Source: http://www.gspalaw.com/february-2017/
Timestamp: 2019-04-20 18:31:21+00:00

Document:
Please join us in extending our sincere congratulations to our own Meghan Wilson in the West Palm Beach office, who has been named a partner in the firm of Groelle and Salmon P.A.! Meghan Wilson is already well known to the firm clients for her legal acumen and stalwart advocacy of our clients, as well as her proven level of analytical and litigation skills. Meghan has most recently performed well in her role as a litigation unit team lead in our West Palm Beach offices and her significant efforts in advocating our clients’ interests in the years she has been with the firm have resulted in many favorable outcomes for the firm clients. She will continue as a partner heading her litigation team in the West Palm Beach office, ensuring effective litigation defense and quality legal services for our clients. It is our privilege to recognize her as a firm partner!
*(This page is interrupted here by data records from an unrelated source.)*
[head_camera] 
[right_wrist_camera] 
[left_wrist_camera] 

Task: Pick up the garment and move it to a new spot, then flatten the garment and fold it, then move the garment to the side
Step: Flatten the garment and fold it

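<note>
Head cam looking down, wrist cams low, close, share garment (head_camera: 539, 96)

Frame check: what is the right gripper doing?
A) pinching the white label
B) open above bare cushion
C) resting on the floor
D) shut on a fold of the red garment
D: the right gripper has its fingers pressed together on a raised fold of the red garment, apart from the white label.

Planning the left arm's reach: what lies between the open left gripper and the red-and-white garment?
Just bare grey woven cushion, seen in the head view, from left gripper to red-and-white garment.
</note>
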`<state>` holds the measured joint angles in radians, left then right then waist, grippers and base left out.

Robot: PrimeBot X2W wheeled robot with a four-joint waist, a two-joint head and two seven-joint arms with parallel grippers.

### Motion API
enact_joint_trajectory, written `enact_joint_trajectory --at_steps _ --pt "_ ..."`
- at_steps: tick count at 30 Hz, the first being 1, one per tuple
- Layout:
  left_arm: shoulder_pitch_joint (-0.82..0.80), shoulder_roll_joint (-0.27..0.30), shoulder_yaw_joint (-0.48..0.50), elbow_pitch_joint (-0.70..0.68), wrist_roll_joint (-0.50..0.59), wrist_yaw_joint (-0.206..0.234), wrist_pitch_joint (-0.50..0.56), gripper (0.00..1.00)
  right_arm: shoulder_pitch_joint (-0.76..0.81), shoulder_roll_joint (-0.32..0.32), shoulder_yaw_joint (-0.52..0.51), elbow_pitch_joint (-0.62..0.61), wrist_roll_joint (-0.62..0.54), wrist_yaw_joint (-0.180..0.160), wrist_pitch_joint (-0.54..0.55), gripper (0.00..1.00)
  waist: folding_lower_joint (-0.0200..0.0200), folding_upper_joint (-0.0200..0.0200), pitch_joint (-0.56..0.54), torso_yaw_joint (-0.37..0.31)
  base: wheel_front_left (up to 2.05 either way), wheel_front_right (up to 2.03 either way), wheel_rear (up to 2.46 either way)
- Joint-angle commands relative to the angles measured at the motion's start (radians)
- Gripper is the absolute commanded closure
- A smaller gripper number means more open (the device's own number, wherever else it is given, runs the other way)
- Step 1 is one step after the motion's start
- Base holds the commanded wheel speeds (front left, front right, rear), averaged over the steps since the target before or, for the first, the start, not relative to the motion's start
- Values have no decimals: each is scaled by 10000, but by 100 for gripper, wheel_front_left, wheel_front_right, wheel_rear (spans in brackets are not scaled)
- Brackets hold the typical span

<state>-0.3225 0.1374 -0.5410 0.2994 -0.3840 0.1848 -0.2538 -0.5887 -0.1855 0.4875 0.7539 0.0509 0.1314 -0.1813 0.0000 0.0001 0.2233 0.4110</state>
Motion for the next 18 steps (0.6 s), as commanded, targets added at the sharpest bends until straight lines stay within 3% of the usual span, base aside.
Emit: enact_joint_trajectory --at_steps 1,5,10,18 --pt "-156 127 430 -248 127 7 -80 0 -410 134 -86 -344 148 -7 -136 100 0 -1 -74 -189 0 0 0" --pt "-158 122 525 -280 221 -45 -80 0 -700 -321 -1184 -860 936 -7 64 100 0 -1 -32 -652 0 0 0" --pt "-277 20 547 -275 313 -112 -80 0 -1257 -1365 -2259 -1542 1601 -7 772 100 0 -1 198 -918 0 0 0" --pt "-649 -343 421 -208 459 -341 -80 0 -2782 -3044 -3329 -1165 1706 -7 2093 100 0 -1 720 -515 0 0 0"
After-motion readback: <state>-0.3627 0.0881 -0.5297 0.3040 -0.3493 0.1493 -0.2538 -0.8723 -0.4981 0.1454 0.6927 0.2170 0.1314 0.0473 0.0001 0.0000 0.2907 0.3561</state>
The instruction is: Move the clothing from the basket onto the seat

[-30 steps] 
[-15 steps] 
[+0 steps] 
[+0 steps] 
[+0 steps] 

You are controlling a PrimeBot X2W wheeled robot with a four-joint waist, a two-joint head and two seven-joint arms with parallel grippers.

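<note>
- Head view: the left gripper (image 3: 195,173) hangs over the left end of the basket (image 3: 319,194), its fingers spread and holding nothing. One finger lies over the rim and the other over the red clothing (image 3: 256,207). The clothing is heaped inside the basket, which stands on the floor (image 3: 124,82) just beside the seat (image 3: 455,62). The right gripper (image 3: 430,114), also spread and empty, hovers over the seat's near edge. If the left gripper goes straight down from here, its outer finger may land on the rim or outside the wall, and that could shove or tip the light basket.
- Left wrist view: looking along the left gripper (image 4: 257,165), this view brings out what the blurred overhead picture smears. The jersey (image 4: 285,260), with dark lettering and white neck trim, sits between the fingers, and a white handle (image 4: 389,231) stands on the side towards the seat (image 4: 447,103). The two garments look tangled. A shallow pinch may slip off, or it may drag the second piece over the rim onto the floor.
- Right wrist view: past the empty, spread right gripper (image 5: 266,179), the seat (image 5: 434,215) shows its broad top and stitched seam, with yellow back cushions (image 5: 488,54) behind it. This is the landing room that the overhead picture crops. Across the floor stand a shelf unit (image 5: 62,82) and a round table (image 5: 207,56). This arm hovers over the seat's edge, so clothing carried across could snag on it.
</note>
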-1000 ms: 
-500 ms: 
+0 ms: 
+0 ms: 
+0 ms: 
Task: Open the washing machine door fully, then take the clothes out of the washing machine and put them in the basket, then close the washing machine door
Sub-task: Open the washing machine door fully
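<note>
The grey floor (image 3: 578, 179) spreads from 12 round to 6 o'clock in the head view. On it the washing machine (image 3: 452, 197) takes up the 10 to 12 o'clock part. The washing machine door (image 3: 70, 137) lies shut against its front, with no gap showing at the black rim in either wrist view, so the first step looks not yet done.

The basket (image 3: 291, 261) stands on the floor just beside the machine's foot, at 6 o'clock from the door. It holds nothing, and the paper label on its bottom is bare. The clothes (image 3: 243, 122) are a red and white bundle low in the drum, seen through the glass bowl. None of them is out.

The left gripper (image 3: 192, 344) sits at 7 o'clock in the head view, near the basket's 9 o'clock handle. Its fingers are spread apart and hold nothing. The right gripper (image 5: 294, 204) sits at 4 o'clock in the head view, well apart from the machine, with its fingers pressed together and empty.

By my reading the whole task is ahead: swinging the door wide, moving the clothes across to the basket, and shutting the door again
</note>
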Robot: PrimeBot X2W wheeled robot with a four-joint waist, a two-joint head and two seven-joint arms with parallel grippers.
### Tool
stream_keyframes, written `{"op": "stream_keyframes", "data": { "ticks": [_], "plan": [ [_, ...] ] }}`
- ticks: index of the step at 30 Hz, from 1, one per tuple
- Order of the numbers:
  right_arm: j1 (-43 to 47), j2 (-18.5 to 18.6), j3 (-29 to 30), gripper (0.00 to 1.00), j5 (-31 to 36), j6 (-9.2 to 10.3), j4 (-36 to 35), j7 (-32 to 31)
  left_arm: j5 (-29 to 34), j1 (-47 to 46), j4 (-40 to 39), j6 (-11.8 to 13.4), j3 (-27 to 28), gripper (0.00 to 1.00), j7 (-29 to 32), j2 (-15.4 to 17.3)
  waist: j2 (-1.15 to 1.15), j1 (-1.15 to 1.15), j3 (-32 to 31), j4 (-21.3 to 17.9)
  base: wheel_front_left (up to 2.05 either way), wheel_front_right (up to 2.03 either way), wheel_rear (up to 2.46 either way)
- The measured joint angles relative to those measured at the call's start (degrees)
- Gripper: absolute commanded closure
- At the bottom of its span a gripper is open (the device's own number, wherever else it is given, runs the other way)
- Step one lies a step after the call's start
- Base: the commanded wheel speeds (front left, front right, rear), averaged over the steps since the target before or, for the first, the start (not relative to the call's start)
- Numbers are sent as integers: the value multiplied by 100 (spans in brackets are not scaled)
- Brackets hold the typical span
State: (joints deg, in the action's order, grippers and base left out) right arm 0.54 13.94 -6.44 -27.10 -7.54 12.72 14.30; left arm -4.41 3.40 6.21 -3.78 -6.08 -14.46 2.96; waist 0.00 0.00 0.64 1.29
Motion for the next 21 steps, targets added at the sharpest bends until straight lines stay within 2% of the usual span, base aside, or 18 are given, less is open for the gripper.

We also introduce three recent new partners to our Orlando/Maitland office in the continued growth of our central Florida office. Lisa Bernardini recently joined that office, bringing her extensive litigation background and trial experience, including as senior in-house trial counsel, to that firm location. Also joining us in the central Florida location are John E. Eckard II and Soobadra C. Gauthier, both with over 20 years of insurance related litigation and coverage issue experience! We look for to all of our insurance clients having the opportunity to work with this seasoned coverage attorneys and litigators!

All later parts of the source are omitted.